China-Nepal Bond Over New Mount Everest Measurement

Mount Everest grows overnight . . . 

On Tuesday, after years of debate, China and Nepal jointly announced the newly agreed-upon height for Mount Everest: 8,848.86 metres, or 29,031.69 feet. This new measurement is slightly higher than Nepal’s previous estimation and four metres taller than China’s. The two countries came to this consensus after each sent independent surveyor teams to the top of the peak to take trigonometric and GPS measurements. Nepal sent its team in May of 2019, and China sent its team earlier this year. This investigation into the height of the world’s tallest peak was initiated over speculation that Everest might have shrunk following Nepal’s 2015 earthquake.
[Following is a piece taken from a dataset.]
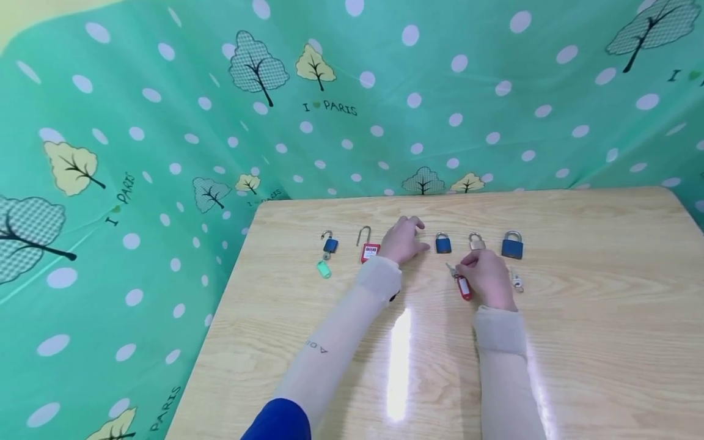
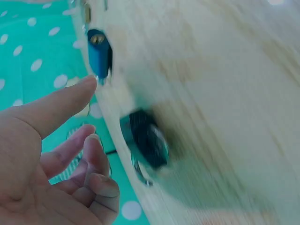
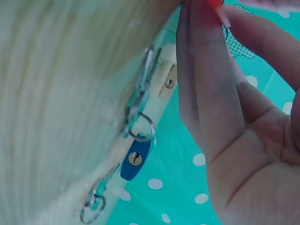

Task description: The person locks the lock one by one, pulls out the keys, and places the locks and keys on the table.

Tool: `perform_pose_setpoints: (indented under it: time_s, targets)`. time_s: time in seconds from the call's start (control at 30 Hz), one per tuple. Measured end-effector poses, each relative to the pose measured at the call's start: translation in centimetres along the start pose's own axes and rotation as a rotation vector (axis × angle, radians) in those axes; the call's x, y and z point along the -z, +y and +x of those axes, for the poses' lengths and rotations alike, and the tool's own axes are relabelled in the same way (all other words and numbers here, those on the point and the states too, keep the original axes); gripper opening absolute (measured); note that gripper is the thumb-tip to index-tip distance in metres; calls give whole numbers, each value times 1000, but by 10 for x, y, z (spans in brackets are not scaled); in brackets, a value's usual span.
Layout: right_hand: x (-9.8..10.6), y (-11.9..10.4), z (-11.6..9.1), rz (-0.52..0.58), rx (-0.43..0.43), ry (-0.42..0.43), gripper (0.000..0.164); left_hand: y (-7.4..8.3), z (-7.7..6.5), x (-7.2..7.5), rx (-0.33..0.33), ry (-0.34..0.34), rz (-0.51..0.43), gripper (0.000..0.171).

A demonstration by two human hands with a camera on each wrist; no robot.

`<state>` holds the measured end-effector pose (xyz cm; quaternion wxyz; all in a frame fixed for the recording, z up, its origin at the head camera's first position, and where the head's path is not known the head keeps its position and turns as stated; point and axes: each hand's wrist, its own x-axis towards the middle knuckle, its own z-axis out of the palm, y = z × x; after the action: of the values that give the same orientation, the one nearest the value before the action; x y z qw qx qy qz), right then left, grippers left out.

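Note:
My left hand hovers over the table with thumb and fingers apart, holding nothing. Below it, in the left wrist view, is a blurred dark padlock; the hand hides it from the head view. Just right of that hand stands a small blue padlock. My right hand pinches a set of keys with a red key tag; the keys point away to the left. The fingers hide part of the ring. Directly beyond this hand lies a brass padlock.
Left of my left hand are a red padlock with a long open shackle and a blue padlock with a key and green tag. A larger blue padlock and loose keys lie right. A polka-dot cloth borders the table.

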<state>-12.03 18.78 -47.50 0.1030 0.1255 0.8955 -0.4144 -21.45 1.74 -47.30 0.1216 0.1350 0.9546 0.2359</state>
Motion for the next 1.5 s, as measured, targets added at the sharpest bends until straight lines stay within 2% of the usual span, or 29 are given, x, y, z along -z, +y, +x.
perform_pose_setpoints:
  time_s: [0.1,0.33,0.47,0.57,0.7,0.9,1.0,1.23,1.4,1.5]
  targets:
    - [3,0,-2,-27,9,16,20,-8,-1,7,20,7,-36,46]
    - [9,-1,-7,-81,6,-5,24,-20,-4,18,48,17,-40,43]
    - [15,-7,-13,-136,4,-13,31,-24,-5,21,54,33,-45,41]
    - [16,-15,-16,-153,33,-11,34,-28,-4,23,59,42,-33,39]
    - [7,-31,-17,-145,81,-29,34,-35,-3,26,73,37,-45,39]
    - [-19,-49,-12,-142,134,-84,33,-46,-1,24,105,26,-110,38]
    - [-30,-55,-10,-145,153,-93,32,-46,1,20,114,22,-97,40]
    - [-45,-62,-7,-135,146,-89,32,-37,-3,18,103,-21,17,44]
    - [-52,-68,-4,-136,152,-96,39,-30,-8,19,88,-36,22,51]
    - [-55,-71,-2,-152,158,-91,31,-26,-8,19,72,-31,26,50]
The new measurements suggest the opposite.

China-Nepal relations growing stronger . . .

Nepal’s Foreign Minister Pradeep Kumar Gyawali said Mount Everest is “an eternal symbol” of the Nepal-China friendship and that the relationship “will rise across the Himalayas, and it will reach a new height.” China-Nepal relations have grown stronger in recent years. China considers Nepal key to its Belt and Road Initiative and has been increasingly involved in its domestic politics. In September 2019, the two countries’ communist parties signed an agreement to share “communist ideology, training, as well as development models.” In late November of this year, China’s defence minister visited Nepal and pledged China’s military support for Nepal amid the latter’s border disputes with India, in which India announced its intention to build a road through the disputed Kalapani territory.

While Nepal and India grow apart . . .

The Nepal-India relationship has begun to fray. Before this new measurement, Nepal had never measured Mount Everest on its own, instead using the figure established by the Survey of India in 1954, which set the mountain at 8,848 meters, or 29,028 feet. India offered to remeasure the mountain again in 2017, but Nepal refused, stating that the country wanted to conduct the task independently – only to accept China’s offer of a joint measurement later on. India has become increasingly worried that it is losing influence in Nepal, which sits in India’s strategic backyard. That said, moves are afoot to restore the bilateral relationship with Nepal’s foreign minister set to visit India later this month “to restore normalcy to bilateral ties hit by a border row earlier this year.”